Promote self-palpation
"We can not laugh with our material, we really have to take care of it is vital," says one of the men of the video, they are all actors of series or movies. Among them, Theo Bertrand of "The most beautiful life," Frederic Bouraly "Scenes of Household", or Theo Fernandez, who filmed in "The Tuches." All these actors sensitize to a taboo subject: the health of the testicles.
Self-palpation can very easily detect any abnormal mass in a testicle. In addition, it is easy because it is comparative. If there is a massive or abnormal form, you should consult a doctor to see if it is a tumor. Men are often slow to consult, while the 5-year survival rate of testicular cancer is 99% when taken on time.
The male complex
According to the American Dr.
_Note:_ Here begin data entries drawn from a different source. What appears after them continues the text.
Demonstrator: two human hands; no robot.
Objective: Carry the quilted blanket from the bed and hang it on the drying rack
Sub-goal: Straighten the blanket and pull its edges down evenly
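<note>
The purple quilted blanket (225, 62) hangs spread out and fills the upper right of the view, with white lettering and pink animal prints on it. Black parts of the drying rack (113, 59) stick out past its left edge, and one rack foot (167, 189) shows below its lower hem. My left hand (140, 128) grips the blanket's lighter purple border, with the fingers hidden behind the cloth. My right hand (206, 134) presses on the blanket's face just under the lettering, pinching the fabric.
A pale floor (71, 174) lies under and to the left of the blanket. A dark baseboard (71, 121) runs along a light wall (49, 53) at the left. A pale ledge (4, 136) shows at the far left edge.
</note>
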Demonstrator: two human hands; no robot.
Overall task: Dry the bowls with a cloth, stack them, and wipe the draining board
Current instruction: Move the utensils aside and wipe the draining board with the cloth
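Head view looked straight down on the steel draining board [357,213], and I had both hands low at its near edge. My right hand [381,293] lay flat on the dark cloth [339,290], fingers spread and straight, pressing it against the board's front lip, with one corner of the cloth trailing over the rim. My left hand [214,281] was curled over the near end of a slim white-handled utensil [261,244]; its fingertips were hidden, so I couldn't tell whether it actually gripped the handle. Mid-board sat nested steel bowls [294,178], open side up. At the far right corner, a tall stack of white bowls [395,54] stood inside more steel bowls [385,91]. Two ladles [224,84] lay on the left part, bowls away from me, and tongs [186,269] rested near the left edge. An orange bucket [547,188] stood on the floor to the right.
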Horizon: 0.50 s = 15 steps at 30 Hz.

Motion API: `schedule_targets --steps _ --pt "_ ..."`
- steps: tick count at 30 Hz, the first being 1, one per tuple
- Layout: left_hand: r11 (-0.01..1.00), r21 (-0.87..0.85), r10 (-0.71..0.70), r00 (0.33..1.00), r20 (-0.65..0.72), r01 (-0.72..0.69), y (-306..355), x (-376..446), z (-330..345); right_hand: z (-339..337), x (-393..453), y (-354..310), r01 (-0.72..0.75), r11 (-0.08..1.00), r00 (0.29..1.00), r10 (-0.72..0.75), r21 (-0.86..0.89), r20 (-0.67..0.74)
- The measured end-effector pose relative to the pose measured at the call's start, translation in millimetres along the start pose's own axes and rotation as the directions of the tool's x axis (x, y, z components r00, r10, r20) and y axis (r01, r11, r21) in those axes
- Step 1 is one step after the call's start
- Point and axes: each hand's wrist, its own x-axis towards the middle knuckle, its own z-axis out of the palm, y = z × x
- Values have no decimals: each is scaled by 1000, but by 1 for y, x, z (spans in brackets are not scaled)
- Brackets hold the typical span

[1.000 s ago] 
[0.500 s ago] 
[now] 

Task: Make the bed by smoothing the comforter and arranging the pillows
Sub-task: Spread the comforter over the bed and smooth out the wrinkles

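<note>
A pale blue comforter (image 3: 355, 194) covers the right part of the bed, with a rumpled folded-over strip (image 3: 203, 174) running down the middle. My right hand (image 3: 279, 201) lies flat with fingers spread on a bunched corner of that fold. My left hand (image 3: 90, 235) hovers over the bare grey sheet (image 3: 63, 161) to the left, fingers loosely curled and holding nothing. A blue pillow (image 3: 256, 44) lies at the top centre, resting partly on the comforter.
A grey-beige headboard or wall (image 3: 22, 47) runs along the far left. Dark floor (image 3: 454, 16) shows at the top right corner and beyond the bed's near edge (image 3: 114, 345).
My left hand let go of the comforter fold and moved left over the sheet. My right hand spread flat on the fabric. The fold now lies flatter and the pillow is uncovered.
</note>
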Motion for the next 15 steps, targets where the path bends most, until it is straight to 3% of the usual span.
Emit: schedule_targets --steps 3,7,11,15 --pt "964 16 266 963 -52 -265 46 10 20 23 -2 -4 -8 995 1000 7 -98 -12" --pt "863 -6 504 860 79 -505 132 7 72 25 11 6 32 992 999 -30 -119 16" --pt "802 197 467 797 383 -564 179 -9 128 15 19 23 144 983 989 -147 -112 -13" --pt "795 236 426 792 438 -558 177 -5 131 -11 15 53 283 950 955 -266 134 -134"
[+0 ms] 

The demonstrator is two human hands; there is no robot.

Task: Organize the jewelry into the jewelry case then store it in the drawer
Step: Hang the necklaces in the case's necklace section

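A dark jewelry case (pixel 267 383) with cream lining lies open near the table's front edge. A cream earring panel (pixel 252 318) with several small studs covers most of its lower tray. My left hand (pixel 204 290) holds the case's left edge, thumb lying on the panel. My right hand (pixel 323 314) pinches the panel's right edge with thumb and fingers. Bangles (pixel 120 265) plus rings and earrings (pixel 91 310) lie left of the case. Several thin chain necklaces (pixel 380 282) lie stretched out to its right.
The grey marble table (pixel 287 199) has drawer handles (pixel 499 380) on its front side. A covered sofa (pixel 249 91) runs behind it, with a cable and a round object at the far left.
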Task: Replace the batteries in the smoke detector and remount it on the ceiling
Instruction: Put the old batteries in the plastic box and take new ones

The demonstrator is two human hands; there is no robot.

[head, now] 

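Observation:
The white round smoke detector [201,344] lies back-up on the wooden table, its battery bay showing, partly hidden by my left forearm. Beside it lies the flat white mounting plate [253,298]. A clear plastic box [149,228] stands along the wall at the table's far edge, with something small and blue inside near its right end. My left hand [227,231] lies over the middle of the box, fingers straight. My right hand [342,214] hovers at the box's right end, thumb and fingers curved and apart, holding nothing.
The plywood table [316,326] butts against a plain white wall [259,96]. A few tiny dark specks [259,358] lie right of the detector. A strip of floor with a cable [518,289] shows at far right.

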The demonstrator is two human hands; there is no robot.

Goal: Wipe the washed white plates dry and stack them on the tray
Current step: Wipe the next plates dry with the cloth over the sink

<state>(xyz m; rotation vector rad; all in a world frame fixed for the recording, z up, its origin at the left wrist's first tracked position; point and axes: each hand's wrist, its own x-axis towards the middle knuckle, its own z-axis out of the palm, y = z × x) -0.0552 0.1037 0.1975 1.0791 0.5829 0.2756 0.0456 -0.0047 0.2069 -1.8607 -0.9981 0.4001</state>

Jay Raman, this is due to the "male complex", men prefer to wait and see if the problem will not be resolved before showing their private parts to a healthcare professional. Some fear the removal of the testicle and this anxiety can delay the time of the first question.
Testicular cancer affects young men, between puberty and age 40, but it can also appear around 50 years. The video of prevention ends with a final message to promote palpation: "Testicular cancer is not a game, remember to regularly inspect the material."
Movember is not just a mustache!
The Movember Foundation has become famous for its awareness campaign, every year in November, encourages men to grow a mustache to talk about male cancers, which are mainly testicular cancer and prostate cancer.
The association also raises funds for research. In 2015, a study conducted through these donations highlighted the role of family genetics in the appearance of testicular cancer: in 49% of the cases, hereditary genetic defects are at the root of the disease.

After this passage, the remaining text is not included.